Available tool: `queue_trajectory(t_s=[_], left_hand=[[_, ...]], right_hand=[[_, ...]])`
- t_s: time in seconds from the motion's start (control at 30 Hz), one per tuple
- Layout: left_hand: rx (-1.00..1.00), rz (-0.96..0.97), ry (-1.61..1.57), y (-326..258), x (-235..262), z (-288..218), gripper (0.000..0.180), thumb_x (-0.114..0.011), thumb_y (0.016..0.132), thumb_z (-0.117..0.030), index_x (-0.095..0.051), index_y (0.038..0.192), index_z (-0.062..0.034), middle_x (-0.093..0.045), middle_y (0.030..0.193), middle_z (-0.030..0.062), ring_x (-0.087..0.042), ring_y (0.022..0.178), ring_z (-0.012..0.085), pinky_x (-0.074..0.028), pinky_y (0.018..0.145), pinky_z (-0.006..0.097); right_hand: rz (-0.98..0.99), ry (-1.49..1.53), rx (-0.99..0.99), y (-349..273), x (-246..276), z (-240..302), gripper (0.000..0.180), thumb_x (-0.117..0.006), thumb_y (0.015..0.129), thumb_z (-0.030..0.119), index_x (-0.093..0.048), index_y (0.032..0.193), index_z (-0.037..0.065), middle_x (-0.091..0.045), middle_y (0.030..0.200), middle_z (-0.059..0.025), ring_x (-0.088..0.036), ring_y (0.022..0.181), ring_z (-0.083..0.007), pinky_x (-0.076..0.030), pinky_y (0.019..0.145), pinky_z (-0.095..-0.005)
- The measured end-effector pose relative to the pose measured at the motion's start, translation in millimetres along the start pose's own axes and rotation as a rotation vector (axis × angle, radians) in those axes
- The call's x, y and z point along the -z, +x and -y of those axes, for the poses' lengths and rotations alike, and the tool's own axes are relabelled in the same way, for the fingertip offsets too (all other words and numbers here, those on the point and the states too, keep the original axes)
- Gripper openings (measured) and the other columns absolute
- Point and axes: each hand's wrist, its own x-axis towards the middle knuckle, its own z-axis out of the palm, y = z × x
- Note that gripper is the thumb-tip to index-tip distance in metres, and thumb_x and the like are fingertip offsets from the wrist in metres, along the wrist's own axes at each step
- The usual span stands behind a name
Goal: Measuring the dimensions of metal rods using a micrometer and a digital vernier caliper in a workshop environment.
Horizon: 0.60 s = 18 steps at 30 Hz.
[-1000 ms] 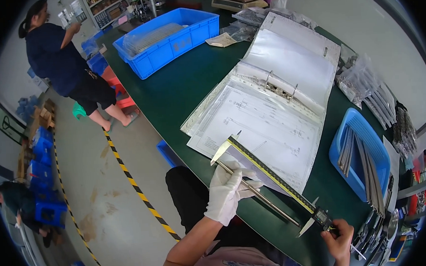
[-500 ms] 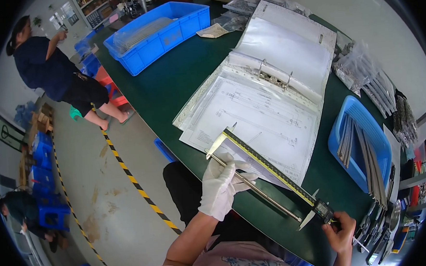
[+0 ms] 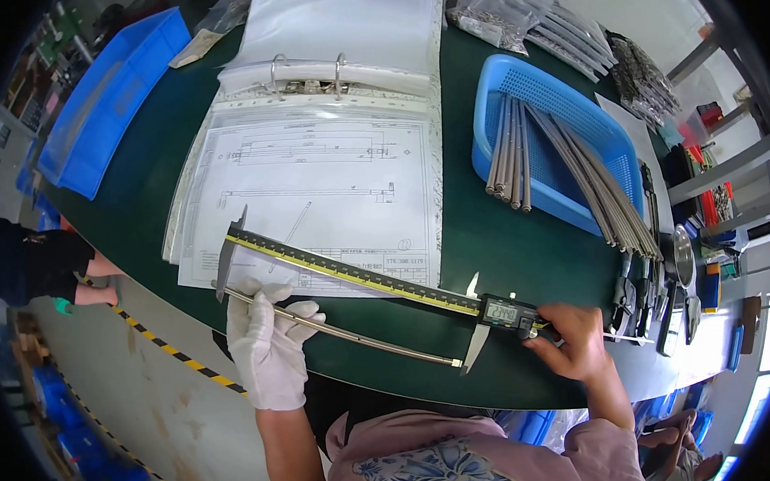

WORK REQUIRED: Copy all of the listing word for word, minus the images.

ANSWER SPACE:
Available tool: `queue_trajectory(t_s=[_], left_hand=[[_, ...]], right_hand=[[_, ...]])`
- t_s: time in seconds from the motion's start (control at 30 Hz), one per tuple
- Layout: left_hand: rx (-1.00..1.00), rz (-0.96..0.97), ry (-1.61..1.57), y (-326..258), x (-235..262), z (-288..218), gripper (0.000..0.180), thumb_x (-0.114..0.011), thumb_y (0.016..0.132), thumb_z (-0.117..0.030), index_x (-0.095..0.051), index_y (0.038..0.192), index_z (-0.062..0.034), middle_x (-0.093..0.045), middle_y (0.030..0.193), middle_z (-0.030..0.062), ring_x (-0.087..0.042), ring_y (0.022..0.178), ring_z (-0.012..0.085), pinky_x (-0.074..0.028), pinky_y (0.018..0.145), pinky_z (-0.006..0.097); right_hand: rz (-0.98..0.99), ry (-1.49..1.53), rx (-0.99..0.99), y (-349..273), x (-246..276), z (-240..302), gripper (0.000..0.180), thumb_x (-0.117..0.006), thumb_y (0.015..0.129), thumb_z (-0.030..0.119), index_x (-0.093..0.048), index_y (0.032..0.193), index_z (-0.037..0.065), middle_x (-0.091..0.045), middle_y (0.030..0.200), middle_z (-0.059..0.025), ring_x (-0.088..0.036), ring_y (0.022..0.181), ring_z (-0.083..0.007), pinky_x (-0.076..0.030), pinky_y (0.019..0.145), pinky_z (-0.095..-0.005)
- The measured end-effector pose relative to the pose measured at the motion's start, translation in millimetres along the start pose's own axes and rotation as a rotation vector (axis × angle, radians) in those axes
- The call's x, y and z point along the -z, +x and -y of those axes, for the poses' lengths and rotations alike, and the tool's own axes are relabelled in the same way, for the fingertip offsets too (all other words and numbers here, those on the point and the states too, keep the original axes)
- Gripper openings (measured) and the other columns absolute
- Point and axes: each hand's wrist, its own x-axis towards the middle knuckle, its own z-axis out of the palm, y = z × x
- Note that gripper is the thumb-tip to index-tip distance in metres, and thumb_x and the like are fingertip offsets from the wrist in metres, along the wrist's own axes at each step
- The usual span stands behind a name
Goal: Measuring the dimensions of metal rods using a micrometer and a digital vernier caliper in a workshop environment.
Horizon: 0.60 s = 18 steps at 30 Hz.
[-1000 ms] 
[-500 ms] 
[+0 ms] 

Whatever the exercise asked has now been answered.